Filter the entries that follow, copying every line in which the word "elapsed" appears.

· · · · ·

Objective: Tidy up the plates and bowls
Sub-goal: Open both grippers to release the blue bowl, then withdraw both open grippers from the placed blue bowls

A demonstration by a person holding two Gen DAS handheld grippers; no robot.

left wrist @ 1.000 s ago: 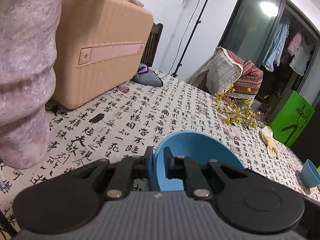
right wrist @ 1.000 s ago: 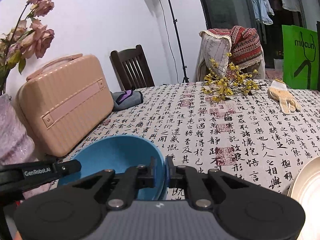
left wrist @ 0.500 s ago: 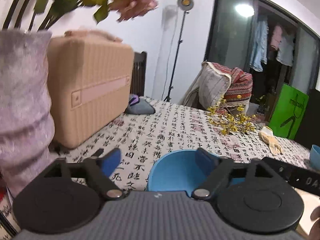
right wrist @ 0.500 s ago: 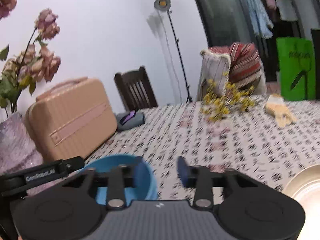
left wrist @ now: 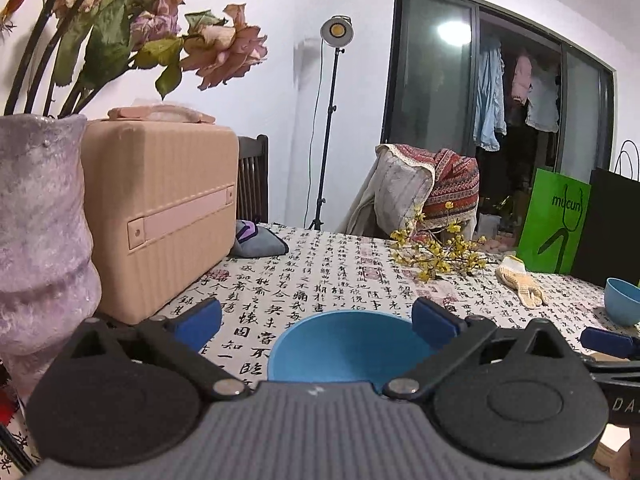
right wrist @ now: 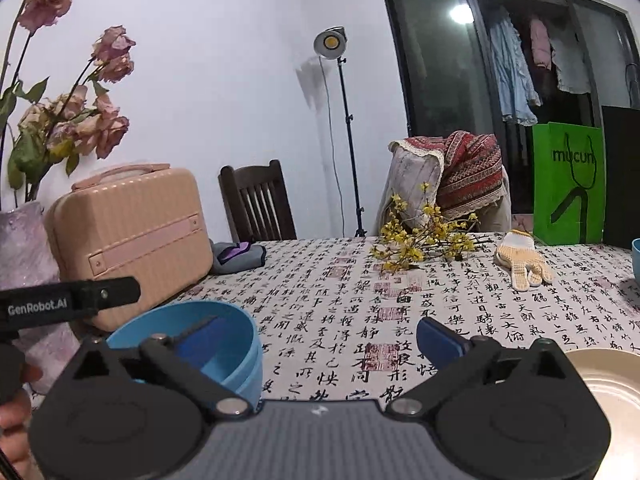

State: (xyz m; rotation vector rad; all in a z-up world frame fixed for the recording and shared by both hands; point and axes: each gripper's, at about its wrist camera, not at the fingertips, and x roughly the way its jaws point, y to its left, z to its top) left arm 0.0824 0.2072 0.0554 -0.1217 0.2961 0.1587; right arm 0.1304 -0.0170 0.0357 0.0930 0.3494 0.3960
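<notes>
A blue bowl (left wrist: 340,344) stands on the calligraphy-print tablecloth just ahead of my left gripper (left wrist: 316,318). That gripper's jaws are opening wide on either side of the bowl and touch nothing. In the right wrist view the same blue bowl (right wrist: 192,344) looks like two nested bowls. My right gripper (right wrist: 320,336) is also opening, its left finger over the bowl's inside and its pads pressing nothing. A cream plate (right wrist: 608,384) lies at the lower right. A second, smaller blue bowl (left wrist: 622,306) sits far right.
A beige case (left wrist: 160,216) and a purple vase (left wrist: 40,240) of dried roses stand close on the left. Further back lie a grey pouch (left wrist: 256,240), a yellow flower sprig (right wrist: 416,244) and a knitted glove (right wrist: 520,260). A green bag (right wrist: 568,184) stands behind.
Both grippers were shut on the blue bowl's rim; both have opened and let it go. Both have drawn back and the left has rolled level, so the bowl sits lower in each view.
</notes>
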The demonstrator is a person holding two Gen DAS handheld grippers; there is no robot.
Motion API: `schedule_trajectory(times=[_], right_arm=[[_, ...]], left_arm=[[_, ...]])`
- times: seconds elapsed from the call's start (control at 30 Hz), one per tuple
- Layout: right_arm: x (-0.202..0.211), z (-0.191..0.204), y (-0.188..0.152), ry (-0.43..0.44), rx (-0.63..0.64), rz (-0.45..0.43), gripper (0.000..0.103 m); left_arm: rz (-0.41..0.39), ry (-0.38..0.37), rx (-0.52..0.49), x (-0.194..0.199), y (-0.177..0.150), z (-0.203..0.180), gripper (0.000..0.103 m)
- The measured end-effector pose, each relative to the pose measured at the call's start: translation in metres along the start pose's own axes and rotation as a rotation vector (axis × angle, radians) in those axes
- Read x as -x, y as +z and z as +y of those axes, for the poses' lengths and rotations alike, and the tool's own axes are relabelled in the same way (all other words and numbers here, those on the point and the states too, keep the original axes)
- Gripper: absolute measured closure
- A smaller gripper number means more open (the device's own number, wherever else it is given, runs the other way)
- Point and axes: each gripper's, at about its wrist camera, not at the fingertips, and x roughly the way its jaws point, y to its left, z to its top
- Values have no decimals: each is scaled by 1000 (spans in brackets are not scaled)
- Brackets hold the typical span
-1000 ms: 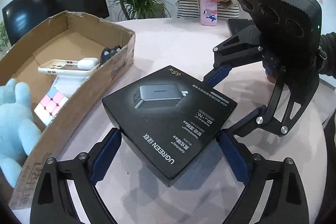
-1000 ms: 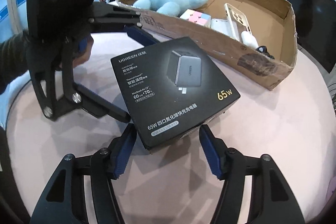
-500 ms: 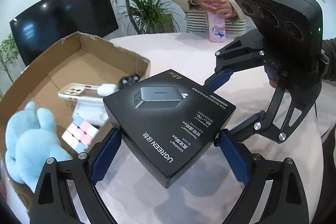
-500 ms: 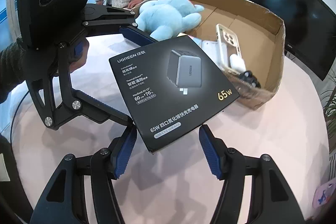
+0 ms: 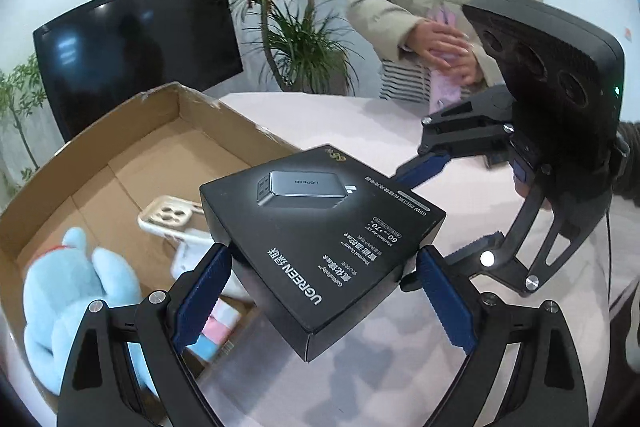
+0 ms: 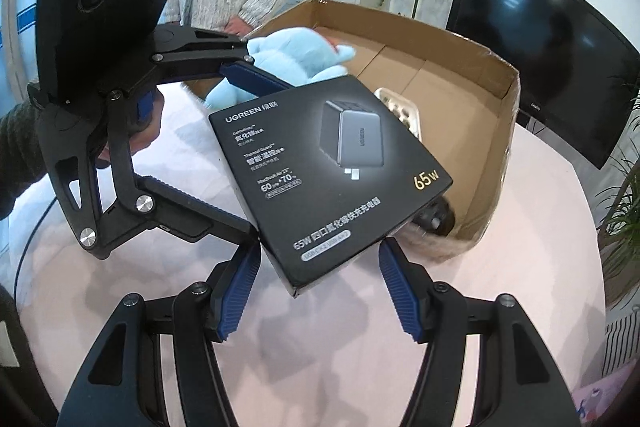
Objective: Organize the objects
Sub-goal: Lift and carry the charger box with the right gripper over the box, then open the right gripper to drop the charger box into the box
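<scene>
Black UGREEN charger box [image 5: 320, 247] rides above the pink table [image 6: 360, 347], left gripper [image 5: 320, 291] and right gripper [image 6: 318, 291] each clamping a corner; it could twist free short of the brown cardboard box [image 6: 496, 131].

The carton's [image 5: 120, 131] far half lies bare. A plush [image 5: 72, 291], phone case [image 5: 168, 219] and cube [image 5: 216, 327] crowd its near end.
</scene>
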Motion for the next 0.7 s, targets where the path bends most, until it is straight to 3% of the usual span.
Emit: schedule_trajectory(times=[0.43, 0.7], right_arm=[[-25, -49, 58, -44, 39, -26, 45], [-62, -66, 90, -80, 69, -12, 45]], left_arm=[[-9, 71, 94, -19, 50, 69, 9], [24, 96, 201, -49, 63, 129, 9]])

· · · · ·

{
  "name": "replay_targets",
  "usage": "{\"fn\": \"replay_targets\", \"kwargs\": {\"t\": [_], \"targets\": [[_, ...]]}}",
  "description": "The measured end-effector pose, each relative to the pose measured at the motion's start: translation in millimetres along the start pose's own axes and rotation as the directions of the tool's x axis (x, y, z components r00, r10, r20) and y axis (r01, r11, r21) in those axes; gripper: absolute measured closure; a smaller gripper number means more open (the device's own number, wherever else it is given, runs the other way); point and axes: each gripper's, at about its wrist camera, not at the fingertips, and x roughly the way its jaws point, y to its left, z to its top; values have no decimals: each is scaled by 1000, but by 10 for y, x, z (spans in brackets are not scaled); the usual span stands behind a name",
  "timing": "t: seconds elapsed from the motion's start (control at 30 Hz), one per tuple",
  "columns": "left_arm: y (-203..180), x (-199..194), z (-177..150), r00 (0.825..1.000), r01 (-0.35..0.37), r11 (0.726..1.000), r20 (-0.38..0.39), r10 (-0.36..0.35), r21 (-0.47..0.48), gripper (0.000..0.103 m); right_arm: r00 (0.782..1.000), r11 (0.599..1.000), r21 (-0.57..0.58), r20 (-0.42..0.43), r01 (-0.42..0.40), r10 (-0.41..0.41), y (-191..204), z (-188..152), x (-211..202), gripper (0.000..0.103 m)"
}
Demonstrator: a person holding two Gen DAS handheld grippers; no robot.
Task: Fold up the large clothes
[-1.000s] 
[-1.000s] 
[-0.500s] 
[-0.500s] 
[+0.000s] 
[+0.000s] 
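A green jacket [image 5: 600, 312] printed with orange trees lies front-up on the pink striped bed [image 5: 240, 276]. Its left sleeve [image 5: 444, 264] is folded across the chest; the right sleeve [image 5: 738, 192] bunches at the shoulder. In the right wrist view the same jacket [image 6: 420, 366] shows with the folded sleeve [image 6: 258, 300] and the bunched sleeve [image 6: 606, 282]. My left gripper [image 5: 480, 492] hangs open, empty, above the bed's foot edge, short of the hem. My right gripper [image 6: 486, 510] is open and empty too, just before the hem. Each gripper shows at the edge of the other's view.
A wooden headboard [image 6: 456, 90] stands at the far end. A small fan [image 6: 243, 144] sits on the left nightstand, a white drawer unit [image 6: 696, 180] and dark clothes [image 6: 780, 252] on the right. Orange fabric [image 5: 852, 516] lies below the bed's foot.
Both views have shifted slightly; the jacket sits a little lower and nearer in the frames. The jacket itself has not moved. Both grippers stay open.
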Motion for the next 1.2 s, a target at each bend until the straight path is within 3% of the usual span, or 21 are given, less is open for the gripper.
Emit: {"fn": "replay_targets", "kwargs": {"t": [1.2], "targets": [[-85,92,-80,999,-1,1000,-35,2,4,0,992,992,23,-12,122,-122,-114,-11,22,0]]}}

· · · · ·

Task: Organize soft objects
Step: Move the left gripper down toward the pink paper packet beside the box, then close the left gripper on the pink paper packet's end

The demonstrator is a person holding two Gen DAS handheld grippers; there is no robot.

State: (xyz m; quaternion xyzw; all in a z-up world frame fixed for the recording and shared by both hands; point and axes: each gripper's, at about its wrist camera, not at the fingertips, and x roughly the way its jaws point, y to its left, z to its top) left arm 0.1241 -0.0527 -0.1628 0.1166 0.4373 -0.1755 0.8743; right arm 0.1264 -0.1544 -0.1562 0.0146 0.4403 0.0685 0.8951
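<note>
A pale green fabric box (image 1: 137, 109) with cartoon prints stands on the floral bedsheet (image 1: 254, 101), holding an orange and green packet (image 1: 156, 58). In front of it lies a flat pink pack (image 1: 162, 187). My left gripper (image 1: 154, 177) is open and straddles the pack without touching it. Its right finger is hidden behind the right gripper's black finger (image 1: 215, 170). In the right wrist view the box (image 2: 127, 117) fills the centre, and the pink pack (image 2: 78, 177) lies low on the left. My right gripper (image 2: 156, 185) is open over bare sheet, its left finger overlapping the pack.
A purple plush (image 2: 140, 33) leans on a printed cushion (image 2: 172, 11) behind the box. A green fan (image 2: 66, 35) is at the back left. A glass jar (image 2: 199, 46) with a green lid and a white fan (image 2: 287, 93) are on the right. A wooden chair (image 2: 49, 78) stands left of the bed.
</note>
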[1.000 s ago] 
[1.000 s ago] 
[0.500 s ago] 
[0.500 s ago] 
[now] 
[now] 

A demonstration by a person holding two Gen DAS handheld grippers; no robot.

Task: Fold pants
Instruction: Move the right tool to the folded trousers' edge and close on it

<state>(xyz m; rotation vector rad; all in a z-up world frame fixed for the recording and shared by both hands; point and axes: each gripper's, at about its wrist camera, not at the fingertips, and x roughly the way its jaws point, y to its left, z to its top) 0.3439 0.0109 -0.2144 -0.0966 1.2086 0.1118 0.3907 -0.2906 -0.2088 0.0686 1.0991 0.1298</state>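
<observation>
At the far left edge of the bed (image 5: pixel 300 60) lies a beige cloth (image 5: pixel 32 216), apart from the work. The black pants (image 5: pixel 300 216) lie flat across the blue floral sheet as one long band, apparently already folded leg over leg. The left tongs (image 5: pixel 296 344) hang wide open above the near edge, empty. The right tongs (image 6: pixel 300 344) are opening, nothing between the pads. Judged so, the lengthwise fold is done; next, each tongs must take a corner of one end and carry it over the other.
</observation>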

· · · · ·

- _Written response_
- times: seconds elapsed from the call's start (control at 30 Hz), one per tuple
  "timing": "t: seconds elapsed from the motion's start (control at 30 Hz), one per tuple",

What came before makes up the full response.